Na medida em que as cidades e o planejamento urbano são o objeto específico de trabalho dos urbanistas que, no Brasil, estão intimamente ligados, pelo processo de formação e regulamentação profissional, aos arquitetos, este segmento tem exercido uma forte hegemonia nessa área. No entanto, os instrumentos analíticos e o aprofundamento conceitual das outras áreas são indispensáveis para que se possa dar conta de enorme gama de aspectos presentes na análise urbana. Infelizmente, nota-se um progressivo e relativo afastamento – em alguns casos, até desinteresse – das outras disciplinas face ao estudo dos processos urbanos.
Nos anos 1960 e 1970, a sociologia teve um papel decisivo nas análises urbanas, mas parece ter perdido o interesse pelo tema, o qual nunca foi abordado com ênfase pelos economistas, malgrado o fato de a maior parte das riquezas serem financiadas, produzidas, distribuídas e consumidas nas cidades. Já os geógrafos se destacaram desde os anos 1940 como primorosos pesquisadores urbanos, ao desenvolver métodos próprios de observação, descrição e análise dos processos de urbanização, e vêm de certa forma cumprindo o papel de manter as ciências humanas presentes nessa área, gerando estudos abrangentes capazes de se tornar referência nas investigações urbanas, como os trabalhos de David Harvey e Milton Santos.

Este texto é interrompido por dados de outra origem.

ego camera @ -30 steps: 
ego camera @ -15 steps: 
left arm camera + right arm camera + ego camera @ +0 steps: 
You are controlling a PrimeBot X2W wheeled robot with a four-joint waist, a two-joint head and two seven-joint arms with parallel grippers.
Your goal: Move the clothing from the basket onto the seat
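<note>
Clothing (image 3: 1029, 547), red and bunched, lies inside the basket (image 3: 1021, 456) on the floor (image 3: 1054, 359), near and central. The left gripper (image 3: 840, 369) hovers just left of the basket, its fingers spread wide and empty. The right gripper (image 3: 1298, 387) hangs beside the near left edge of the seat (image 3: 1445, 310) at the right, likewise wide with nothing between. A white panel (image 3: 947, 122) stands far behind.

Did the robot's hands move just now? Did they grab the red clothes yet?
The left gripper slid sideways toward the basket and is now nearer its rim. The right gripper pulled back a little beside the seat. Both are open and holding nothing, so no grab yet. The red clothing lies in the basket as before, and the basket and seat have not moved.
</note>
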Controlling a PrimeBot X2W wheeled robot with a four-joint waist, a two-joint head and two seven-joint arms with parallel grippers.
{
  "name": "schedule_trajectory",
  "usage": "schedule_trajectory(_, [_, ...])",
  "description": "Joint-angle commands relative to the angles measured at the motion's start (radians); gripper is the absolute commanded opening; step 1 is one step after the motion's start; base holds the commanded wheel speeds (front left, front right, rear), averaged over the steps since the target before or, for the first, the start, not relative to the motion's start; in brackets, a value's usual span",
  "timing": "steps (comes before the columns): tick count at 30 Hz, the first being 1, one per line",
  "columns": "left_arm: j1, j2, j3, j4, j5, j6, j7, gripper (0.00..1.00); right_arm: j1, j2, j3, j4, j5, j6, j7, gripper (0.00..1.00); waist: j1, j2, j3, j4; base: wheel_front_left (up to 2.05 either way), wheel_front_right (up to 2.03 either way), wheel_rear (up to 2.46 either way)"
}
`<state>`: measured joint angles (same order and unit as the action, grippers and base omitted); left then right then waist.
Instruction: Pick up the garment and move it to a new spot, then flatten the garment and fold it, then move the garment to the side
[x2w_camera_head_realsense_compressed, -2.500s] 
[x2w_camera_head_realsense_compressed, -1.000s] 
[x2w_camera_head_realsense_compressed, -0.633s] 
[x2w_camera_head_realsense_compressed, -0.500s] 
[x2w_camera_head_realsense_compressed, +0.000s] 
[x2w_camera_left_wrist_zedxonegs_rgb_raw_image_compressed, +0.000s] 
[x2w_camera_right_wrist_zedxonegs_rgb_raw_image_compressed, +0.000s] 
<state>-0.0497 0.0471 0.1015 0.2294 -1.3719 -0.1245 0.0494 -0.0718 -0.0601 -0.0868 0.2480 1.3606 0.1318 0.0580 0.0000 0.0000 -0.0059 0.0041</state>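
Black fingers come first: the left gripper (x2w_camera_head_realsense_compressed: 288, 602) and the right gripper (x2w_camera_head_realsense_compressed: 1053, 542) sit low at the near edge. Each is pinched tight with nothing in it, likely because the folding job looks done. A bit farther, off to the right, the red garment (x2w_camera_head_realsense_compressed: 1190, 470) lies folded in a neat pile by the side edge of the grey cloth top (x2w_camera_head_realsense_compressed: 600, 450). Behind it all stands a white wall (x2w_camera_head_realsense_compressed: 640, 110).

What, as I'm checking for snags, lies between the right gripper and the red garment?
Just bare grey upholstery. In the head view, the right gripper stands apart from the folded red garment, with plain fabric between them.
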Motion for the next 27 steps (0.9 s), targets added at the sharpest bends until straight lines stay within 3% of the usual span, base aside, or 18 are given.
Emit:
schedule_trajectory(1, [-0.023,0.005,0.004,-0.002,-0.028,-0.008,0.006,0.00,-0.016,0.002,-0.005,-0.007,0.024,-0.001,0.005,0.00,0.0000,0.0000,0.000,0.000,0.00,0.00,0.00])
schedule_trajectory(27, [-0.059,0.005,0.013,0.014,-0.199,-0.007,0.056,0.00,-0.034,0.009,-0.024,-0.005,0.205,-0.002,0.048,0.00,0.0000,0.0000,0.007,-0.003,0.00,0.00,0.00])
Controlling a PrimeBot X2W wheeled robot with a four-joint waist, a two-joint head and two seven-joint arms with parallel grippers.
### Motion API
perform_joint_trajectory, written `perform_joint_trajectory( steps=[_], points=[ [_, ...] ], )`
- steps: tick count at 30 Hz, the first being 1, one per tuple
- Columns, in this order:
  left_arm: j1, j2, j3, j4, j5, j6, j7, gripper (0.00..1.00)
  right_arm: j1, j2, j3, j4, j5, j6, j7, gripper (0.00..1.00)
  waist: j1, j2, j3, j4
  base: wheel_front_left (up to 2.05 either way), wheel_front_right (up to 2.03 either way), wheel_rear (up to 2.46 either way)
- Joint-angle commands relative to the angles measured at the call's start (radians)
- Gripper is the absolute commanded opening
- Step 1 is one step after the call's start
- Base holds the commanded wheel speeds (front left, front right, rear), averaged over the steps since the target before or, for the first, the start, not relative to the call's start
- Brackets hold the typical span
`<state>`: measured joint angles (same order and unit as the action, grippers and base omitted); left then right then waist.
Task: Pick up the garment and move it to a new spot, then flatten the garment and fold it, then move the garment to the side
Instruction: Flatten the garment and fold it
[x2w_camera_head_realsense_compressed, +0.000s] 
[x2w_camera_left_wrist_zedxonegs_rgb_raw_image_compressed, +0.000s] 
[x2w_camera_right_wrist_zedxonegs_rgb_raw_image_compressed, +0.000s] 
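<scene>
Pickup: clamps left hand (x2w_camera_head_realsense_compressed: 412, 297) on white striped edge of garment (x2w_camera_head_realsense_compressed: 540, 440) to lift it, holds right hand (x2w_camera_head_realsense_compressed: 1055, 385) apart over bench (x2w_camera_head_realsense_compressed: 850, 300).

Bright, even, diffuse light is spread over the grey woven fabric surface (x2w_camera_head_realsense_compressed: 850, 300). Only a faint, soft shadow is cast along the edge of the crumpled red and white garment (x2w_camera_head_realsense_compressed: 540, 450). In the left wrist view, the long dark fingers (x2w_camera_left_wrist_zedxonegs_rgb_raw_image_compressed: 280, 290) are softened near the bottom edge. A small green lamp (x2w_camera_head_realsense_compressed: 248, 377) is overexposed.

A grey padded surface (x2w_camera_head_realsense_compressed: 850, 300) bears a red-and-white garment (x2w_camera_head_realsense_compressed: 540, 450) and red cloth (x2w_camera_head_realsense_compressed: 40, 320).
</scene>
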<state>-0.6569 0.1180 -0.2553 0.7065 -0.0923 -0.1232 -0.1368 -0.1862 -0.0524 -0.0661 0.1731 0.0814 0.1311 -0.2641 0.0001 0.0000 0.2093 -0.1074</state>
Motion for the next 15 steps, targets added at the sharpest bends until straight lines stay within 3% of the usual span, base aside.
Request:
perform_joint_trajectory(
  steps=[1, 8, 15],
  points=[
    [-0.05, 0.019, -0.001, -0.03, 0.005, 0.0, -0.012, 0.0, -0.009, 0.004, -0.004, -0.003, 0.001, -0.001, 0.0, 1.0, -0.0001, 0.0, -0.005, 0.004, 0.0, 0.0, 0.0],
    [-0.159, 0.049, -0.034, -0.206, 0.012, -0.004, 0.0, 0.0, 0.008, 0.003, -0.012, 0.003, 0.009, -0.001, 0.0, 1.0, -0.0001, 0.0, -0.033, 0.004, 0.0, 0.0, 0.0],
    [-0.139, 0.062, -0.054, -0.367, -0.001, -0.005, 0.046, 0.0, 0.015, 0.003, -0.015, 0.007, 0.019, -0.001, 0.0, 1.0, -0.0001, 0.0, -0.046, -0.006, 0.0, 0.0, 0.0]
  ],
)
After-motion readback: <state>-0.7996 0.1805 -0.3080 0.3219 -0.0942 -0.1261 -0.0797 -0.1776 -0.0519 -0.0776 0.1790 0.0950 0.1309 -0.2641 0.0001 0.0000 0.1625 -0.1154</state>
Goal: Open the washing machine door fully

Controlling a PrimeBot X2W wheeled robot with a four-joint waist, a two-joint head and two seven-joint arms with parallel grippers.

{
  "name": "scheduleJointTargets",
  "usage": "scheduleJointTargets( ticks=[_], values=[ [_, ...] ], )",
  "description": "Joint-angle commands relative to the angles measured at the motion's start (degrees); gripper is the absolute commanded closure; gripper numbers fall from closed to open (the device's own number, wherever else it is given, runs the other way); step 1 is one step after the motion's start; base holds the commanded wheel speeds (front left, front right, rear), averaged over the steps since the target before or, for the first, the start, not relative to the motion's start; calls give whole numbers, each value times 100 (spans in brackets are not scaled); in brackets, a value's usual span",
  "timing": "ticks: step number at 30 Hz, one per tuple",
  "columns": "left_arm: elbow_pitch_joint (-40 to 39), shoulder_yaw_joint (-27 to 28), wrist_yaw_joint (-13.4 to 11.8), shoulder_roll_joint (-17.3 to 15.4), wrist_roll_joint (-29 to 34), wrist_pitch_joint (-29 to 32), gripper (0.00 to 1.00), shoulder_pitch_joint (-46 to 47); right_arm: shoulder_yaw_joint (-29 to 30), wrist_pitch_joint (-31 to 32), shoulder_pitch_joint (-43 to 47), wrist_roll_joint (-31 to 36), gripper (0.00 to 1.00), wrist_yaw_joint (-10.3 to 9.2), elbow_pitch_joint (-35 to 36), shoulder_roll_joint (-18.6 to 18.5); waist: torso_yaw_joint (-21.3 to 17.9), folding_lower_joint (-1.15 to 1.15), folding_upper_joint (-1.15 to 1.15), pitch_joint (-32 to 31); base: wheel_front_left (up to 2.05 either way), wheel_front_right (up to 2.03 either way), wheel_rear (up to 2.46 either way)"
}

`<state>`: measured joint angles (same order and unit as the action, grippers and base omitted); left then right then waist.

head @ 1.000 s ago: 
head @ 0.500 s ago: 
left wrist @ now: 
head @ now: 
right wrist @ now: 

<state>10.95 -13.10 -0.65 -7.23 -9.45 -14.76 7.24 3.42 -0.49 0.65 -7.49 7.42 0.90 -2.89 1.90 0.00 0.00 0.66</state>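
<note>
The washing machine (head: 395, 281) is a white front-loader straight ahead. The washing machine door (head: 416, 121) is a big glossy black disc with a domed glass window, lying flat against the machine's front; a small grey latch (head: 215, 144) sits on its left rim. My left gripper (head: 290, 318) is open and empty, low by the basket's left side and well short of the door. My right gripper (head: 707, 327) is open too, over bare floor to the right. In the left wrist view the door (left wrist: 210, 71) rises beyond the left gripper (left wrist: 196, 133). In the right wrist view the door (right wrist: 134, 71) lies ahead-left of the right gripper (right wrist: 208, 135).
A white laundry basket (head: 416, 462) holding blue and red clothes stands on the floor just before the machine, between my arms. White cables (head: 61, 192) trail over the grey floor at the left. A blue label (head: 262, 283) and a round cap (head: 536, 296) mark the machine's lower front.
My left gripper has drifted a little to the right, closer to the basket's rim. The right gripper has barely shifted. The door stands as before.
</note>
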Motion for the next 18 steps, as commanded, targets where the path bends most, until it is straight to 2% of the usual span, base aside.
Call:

Este curto, mas denso livro do Professor Ricardo Gaspar, sociólogo de formação que adentra com profundidade em outras áreas de conhecimento, como a ciência política, a economia e a geografia urbana, realizando um belo estudo interdisciplinar sobre as cidades e suas perspectivas neste início do século XXI, introduz uma série de reflexões certamente muito úteis para os que estão estudando o processo e a gestão urbanos, e muito acrescenta ao que tem se produzido nesse campo.
A atual crise econômica global vem redefinindo o papel do Estado, tornando superada a fase de predomínio do mercado desregulamentado, que fez prosperar a ideia do Estado mínimo. Na medida em que as políticas públicas urbanas são, essencialmente, questões de Estado, elas deverão, nas novas circunstâncias, serem totalmente redefinidas, tanto no que se refere às regras que regulamentam a ação dos agentes privados, como a própria intervenção direta do poder público.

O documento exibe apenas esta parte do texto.